As part of my research work at Stanford, I have been training Object Detection Deep Neural Networks. Training these networks is extremely compute intensive, and while we have a variety of powerful compute options at Stanford, I was looking for a faster way to train these networks. This article is a detailed guide to training the popular RetinaNet object detection network on TPU.

Google's Tensor Processing Units (TPUs)

Finding a Tensorflow Tensor Processing Unit (TPU) enabled version of the network I was training, I reached out to Google through their TensorFlow Research Cloud program, asking for access to TPUs via Google Cloud. Google quickly responded and graciously allowed us use of several TPUv2 compute units.

The TPUv2 is composed of 8 processors, each with 8GB of High Bandwidth Memory (HBM) and the processors are quoted at 180 teraflops en total or 22.5 TFLOPs each.

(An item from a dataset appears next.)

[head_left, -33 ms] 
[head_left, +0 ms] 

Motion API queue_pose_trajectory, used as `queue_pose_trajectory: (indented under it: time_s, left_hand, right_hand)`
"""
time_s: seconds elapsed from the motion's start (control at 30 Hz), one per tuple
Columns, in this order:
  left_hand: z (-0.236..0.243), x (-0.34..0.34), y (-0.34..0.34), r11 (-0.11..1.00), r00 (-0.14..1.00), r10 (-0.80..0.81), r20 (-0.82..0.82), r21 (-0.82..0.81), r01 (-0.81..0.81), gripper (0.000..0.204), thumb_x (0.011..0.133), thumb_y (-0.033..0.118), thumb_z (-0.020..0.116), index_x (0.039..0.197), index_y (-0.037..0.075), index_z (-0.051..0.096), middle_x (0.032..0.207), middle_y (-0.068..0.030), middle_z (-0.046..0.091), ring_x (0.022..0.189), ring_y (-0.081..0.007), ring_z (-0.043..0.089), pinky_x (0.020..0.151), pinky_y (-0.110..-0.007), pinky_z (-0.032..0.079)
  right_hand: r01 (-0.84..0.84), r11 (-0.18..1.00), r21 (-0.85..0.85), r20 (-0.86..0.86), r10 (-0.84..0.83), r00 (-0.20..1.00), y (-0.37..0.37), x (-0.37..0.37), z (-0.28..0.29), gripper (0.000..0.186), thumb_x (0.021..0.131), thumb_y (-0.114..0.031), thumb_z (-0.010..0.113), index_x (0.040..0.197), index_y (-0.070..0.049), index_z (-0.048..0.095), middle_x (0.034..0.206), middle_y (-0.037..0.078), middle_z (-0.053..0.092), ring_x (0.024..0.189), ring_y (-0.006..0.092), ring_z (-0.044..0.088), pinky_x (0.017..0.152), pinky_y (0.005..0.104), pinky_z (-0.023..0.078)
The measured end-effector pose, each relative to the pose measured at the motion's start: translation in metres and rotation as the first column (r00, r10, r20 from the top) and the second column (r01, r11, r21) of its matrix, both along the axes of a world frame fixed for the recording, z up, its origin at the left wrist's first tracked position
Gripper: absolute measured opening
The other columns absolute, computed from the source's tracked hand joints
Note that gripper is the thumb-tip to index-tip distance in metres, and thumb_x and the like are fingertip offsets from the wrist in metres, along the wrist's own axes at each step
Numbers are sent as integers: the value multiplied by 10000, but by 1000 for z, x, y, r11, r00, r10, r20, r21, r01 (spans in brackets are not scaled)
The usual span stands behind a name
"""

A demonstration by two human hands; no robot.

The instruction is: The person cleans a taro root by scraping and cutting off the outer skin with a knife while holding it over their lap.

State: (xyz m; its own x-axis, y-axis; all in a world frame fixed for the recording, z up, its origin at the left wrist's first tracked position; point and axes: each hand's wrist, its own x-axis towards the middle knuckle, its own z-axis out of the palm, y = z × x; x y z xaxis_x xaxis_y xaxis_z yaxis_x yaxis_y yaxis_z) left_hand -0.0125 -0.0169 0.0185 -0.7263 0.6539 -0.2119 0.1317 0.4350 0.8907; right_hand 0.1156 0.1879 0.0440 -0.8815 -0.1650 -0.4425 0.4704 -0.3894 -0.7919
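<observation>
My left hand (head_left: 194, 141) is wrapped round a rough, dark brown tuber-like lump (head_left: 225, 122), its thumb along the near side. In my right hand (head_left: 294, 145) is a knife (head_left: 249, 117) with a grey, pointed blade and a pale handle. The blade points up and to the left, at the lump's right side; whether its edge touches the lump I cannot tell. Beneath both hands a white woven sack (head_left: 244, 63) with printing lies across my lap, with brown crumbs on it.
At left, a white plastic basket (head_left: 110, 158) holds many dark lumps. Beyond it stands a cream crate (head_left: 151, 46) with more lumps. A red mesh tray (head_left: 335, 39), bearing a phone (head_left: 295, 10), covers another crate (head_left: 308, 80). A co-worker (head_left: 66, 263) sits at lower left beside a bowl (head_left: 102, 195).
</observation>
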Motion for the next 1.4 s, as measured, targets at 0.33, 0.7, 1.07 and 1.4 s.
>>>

We were later granted access to several TPUv3s which are also composed of 8 processors, but each with 16GB of High Bandwidth Memory (HBM) and processors quoted at a total of 420 teraflops or 52.5 TFLOPs each!

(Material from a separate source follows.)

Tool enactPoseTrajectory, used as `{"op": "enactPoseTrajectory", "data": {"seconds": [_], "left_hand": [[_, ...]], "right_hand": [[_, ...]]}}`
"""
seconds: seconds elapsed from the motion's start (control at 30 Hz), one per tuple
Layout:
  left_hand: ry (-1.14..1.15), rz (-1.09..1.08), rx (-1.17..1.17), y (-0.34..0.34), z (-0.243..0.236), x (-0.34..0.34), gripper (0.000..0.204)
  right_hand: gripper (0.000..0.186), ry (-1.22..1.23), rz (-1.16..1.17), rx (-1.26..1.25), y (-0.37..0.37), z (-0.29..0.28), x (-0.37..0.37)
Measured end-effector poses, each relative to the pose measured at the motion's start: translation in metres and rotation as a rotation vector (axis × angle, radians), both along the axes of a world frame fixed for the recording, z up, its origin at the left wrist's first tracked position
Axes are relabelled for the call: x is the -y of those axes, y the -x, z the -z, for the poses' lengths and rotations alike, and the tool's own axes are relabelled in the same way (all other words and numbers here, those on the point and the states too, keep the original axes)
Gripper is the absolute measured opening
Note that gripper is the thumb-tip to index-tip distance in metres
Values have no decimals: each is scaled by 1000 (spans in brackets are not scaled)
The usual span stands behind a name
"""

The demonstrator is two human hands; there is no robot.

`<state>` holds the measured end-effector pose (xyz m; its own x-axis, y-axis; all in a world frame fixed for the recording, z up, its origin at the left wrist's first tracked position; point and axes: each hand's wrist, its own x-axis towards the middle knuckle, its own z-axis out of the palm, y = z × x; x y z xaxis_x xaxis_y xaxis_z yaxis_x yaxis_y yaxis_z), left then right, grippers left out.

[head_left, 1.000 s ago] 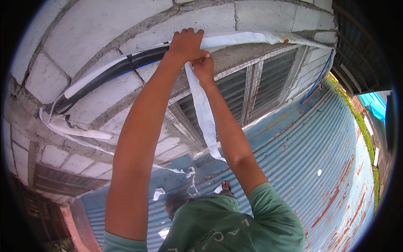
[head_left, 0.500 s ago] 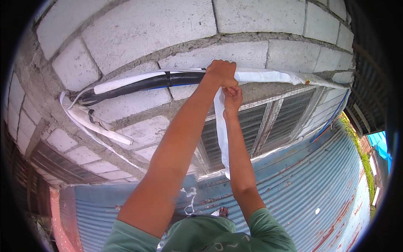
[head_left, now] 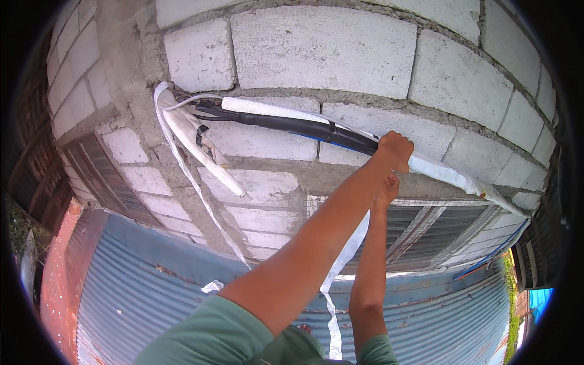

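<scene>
A bundle of black foam-covered piping, a white ribbed tube and a thin cable runs along the block wall. My left hand is closed round this bundle where the white wrapping begins. Just below it, my right hand has its fingers pinched together at the upper end of a white wrapping tape. The tape's loose length hangs down between my forearms toward the roof. My fingers partly hide where the tape meets the bundle.
Beyond the wrapped stretch, the wall meets a dark roof edge. A screened louvre window lies below my hands. At the left, a white pipe end and a loose white strip hang down. Blue corrugated roofing lies underfoot.
The view has swung left, so the wall, bundle and hands sit farther right. My hands stay at the start of the wrapped part; the hanging tape now slants and twists.
</scene>
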<state>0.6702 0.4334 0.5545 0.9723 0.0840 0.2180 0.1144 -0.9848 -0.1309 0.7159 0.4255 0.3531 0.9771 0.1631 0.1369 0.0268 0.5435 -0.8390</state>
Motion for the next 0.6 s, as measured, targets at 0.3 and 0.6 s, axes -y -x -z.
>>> {"op": "enactPoseTrajectory", "data": {"seconds": [0.3, 0.6], "left_hand": [[-26, -30, 98, 2, 6, 4, 50], [0, -80, 62, 5, 3, 10, 64]], "right_hand": [[42, -467, -511, -73, 11, -9, 31], [26, -768, -705, -613, 41, -29, 36]]}}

To put these specs in perspective, the Stanford DGX-1 (from NVIDIA) has 8x P100 GPUs, each with 16GB of memory and is quoted at a total of 85 teraflops single precision or 10.6 TFLOPs per P100 GPU processor performance.

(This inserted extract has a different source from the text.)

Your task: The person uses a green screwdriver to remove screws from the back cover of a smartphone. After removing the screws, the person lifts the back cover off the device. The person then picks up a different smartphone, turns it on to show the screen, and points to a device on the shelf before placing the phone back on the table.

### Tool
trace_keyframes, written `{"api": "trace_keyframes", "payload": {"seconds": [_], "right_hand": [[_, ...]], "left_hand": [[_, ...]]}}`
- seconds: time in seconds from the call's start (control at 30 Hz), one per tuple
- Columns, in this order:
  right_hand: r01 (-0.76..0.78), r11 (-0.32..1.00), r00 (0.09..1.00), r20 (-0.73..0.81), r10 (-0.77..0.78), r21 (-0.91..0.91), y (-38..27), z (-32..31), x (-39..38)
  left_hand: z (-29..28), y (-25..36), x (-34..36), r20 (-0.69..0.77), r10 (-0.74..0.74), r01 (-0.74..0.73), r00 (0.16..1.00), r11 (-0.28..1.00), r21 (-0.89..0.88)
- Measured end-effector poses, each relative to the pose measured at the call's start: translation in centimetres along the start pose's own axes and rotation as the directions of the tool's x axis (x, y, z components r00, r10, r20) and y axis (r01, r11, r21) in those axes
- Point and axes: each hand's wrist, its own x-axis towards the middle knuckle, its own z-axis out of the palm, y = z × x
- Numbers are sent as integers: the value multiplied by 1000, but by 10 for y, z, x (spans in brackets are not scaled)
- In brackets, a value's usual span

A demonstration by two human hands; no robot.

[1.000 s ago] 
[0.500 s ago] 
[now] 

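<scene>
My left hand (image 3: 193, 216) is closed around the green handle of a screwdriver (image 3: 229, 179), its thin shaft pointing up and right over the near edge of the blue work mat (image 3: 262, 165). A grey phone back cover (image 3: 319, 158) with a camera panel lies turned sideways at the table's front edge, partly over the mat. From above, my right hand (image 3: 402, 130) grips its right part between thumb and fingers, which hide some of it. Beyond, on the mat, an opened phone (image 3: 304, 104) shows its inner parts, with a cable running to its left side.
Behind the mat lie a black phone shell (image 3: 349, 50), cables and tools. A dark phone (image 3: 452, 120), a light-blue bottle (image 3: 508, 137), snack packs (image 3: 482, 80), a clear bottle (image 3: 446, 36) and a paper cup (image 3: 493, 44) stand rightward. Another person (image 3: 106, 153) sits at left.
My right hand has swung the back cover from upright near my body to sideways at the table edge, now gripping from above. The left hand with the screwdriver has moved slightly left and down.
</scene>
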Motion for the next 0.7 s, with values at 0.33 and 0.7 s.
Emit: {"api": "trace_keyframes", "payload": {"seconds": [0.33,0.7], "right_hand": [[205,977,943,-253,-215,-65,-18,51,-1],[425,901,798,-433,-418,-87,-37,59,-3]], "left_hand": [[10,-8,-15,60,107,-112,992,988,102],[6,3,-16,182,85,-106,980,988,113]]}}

Moreover, utilizing all 8 GPUs in parallel can be challenging as most networks are not designed to handle this type of hardware parallelism.

In the TensorFlow TPU git repo, we find examples for training popular architectures on TPU.

There is also the Tensorflow Models repo, which contains a similar config for RetinaNet. For some reason, I had some trouble with the configuration in the TPU repository, specifically I had trouble with the evaluation. I'm sure these work fine, but since I was working off the Models repository before RetinaNet was added to the TPU repo, I'll be working off the Models repo in my examples below.

TPU Usage Mental Model

It took a bit to wrap my head around what a "Cloud TPU" actually is and how one would use it. Turns out a "Cloud TPU" is the combination of a virtual machine (VM) and a TPU hardware accelerator that get booted when a TPU is created using the ctpu CLI tool or the Google Cloud Web Interface. When working on the Google Research Cloud, the TPU and it's associated VM are both free, for up to the amount of time you have been allocated the TPU resources. From now on, I'll refer to the TPU and the VM that controls it (and has an associated IP, etc.) as just the TPU.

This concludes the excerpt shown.